ヒガンバナ科の多年草で、花の様子が木綿に似ていることから名前がある。木綿はコウゾなどの樹皮を細かく裂いて作った繊維で、祭りの際などの幣に垂らす。由布岳が古く木綿山と書かれたのも、由布院盆地が木綿の産地だったからと言う。別名のハマオモト(浜万年青)は、肉厚の青い葉がオモトに似ていることから。
水はけの良い日当たりに恵まれた海浜を好み、太い茎のような円筒状の幹の周りに大きな葉を広げる。開花期は夏。葉の真ん中から出た茎の上に多数の白い花を散形に開く。まさにヒガンバナ科である。日没ごろから強い香りを放って蛾を呼び寄せる。
蒲江では江武戸公園、高山海岸、波当津海岸、屋形島、米水津では間越海岸などに多く、20万株を超えるというが、現在も地域づくり運動などで植栽されており、数はさらに増えそうだ。
積極的な植え付けが始まったのは、1971(昭和46)年に蒲江高校の生徒たちによる「ハマユウ運動」がきっかけらしい。

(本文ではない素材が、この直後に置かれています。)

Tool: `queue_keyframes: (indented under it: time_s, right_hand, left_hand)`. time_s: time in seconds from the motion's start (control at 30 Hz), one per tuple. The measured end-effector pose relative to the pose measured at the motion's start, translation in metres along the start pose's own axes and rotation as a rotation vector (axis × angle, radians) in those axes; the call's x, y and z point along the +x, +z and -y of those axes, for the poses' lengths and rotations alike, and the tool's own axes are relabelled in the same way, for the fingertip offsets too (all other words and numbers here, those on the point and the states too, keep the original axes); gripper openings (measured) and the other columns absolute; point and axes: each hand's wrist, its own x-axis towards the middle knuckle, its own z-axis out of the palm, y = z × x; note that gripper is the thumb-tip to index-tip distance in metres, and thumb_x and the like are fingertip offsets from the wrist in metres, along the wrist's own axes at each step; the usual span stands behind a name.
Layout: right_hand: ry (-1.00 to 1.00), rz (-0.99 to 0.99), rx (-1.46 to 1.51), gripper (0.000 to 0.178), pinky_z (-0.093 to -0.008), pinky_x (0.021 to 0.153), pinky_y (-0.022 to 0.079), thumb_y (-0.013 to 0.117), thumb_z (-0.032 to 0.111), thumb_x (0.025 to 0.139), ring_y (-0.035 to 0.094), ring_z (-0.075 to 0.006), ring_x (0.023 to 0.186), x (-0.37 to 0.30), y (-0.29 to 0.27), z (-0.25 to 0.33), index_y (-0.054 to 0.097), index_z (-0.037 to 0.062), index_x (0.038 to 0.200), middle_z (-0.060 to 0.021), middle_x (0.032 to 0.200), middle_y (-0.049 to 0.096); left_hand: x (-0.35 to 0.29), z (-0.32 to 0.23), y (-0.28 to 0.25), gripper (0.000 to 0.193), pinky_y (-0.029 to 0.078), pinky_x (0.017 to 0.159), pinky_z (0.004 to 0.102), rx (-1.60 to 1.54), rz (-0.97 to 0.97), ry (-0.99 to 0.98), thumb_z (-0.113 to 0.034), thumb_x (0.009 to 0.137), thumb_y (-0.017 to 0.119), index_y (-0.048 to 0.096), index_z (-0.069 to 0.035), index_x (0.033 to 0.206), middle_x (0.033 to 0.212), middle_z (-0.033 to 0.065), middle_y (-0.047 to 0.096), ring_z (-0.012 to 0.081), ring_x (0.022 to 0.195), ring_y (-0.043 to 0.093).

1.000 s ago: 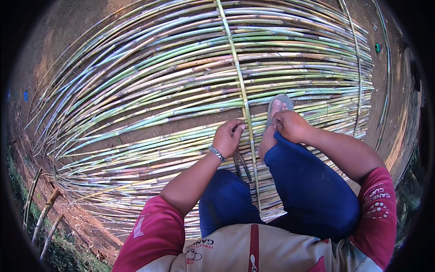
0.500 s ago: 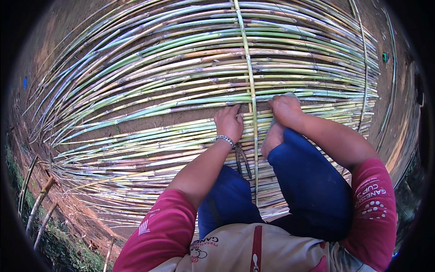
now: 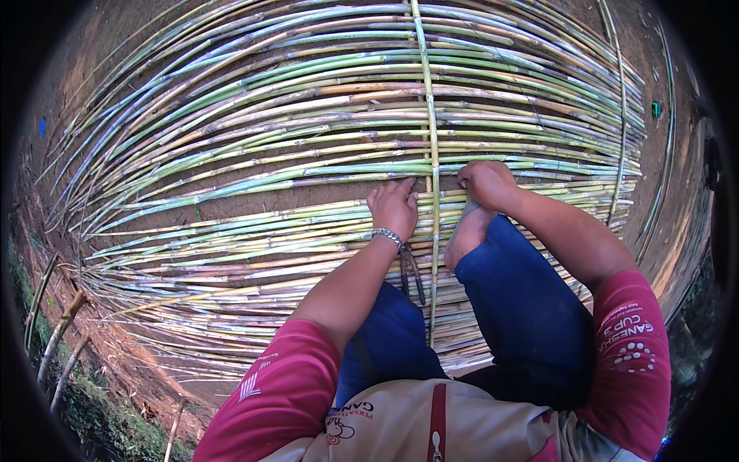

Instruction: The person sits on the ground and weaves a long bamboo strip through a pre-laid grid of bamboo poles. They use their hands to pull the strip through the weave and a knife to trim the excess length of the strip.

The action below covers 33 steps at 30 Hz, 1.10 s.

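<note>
Long jointed green and yellow canes (image 3: 292,115) lie side by side in rows on the ground. A single cane (image 3: 433,146) crosses over them between my hands. My left hand (image 3: 394,208) is closed over the upper edge of the nearer row of canes, just left of the crosspiece; its fingertips are partly hidden. Right of the crosspiece, my right hand (image 3: 489,185) is closed in a pinch above my bare right foot (image 3: 468,235). What it pinches is hidden. Pliers (image 3: 412,273) with dark handles lie on the canes below my left wrist.
Another crosswise cane (image 3: 620,115) lies over the right ends. Loose canes (image 3: 663,146) rest on the soil beyond it, near a small green object (image 3: 656,109). Upright wooden stakes (image 3: 60,339) stand at the lower left beside grass. A strip of bare soil (image 3: 254,208) separates two rows.
The view has shifted slightly, so the crosspiece appears a little further right. Both hands keep nearly the same place and posture, and the pliers stay where they lay.
</note>
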Motion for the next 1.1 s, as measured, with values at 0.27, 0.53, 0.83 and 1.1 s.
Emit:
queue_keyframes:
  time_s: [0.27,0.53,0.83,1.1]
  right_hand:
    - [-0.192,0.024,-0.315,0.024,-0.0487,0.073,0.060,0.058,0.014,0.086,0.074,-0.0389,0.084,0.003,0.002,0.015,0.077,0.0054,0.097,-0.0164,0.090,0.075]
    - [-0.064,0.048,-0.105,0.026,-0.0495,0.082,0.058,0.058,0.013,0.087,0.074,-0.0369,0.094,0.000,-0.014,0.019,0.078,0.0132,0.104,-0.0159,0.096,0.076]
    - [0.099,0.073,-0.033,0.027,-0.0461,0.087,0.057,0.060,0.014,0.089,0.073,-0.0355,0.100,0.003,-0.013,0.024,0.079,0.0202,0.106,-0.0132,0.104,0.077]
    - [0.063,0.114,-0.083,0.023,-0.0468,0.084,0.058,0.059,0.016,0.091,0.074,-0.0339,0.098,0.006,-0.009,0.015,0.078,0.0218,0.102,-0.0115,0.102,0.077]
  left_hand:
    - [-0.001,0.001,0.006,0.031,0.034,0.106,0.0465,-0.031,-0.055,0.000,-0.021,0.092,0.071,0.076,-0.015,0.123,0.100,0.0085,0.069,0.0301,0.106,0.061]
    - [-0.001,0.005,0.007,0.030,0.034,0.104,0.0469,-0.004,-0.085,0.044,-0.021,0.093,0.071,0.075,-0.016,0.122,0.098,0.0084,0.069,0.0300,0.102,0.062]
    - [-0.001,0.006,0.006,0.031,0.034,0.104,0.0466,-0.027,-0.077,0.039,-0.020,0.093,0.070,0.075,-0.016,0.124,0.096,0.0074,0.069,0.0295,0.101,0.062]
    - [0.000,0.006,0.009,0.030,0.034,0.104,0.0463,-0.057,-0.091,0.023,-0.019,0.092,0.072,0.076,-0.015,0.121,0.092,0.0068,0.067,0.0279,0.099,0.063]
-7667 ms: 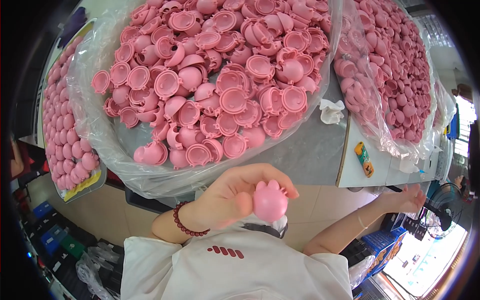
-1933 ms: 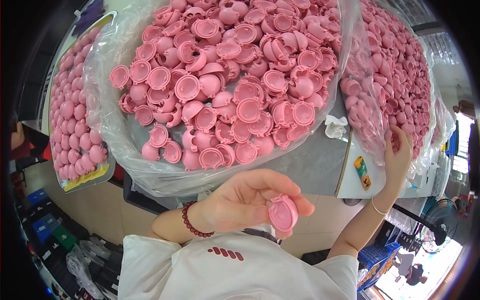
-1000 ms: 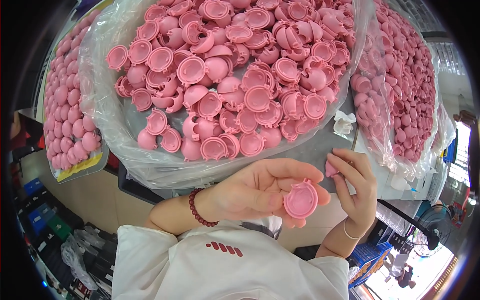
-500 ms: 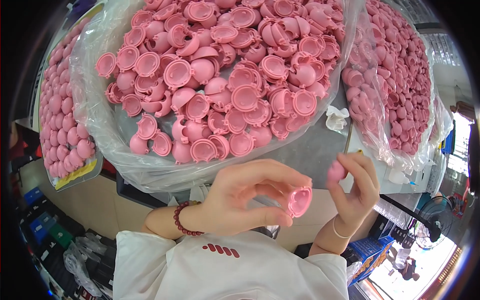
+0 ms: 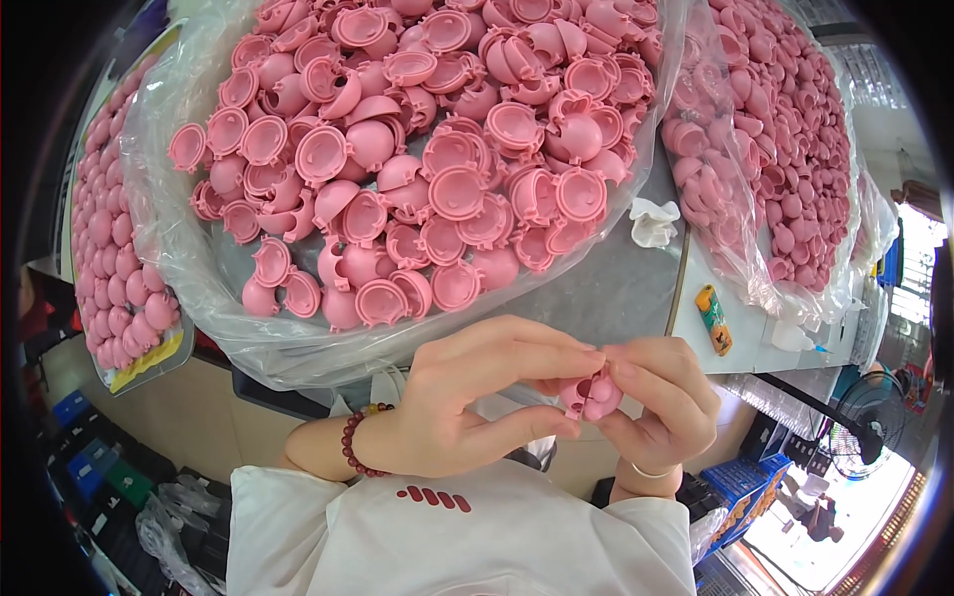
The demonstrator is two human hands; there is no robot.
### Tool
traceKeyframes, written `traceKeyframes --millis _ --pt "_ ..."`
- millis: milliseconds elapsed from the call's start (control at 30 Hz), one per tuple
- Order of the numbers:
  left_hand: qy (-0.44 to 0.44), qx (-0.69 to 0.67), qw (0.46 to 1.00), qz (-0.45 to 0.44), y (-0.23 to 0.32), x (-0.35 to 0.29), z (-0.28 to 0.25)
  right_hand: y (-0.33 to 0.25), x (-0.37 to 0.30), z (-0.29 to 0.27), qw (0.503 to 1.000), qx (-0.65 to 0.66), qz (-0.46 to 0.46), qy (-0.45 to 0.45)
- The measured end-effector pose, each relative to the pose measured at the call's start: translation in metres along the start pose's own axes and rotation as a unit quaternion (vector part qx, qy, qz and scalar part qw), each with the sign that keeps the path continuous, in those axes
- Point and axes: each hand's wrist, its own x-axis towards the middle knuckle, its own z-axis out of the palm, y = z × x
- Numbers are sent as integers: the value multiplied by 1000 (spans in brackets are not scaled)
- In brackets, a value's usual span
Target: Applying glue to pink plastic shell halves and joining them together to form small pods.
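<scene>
Close to my body, my left hand pinches a pink plastic half-shell between thumb and fingers. Against its open side, my right hand presses a second pink piece, rounded and small. A dark line shows between the two pieces, and fingertips cover part of both. Beyond my hands, a big heap of pink half-shells with small side tabs fills a clear plastic bag spread open on the grey table.
Another clear bag of pink shells stands at the right. At the left, a tray holds rounded pink pieces. A crumpled white tissue and an orange-green lighter lie right of the heap. A fan stands at the far right.
My right hand has moved left with its pink piece, bringing it against the half-shell in my left hand. The lighter, mostly hidden before, now shows. The heap sits slightly further left in view.
</scene>
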Motion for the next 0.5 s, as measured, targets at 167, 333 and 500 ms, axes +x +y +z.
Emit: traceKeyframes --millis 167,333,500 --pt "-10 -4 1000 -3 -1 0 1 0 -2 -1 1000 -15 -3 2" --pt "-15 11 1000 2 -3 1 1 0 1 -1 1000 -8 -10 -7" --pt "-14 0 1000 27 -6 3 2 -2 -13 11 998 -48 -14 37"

それが地区全体に広がり、地域おこしに連動した花いっぱい運動として開花した。今では中学生まで参加していると聞く。
ハマユウだけではない。海の町にふさわしい海浜植物の増殖・保護活動を繰り広げ、地域づくり総務大臣賞も受けた。砂浜の環境に育つだけにハマユウの根は深く入るが、地域づくりもしっかり根付く。
地区内では、何かにつけてハマユウの名が目立つ。花言葉は「どこか遠くに」。行って見たいな。